● EXERCISE AIM: Would you write out each line of the material below exactly, skipping every picture?

BEGIN INFORMATION SUPPLIED

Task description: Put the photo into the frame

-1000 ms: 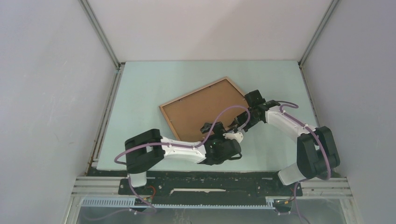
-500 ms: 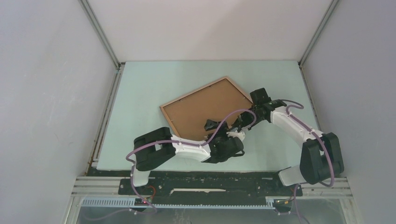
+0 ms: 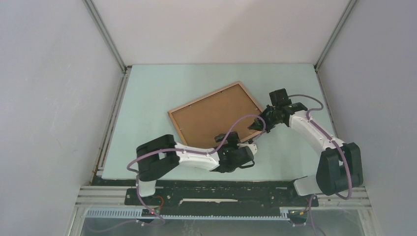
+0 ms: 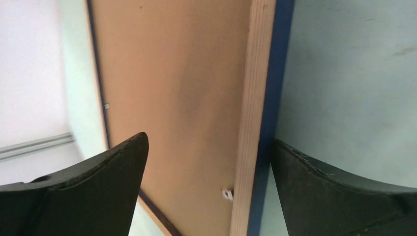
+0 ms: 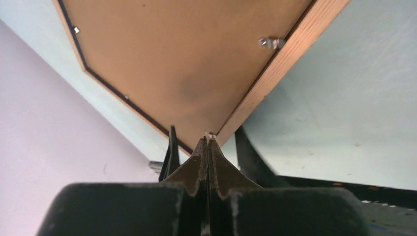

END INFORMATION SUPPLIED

● FINAL ANSWER:
Task description: Put the photo into the frame

-1000 ms: 
-500 ms: 
+0 ms: 
+0 ms: 
+0 ms: 

The required output has now been supplied.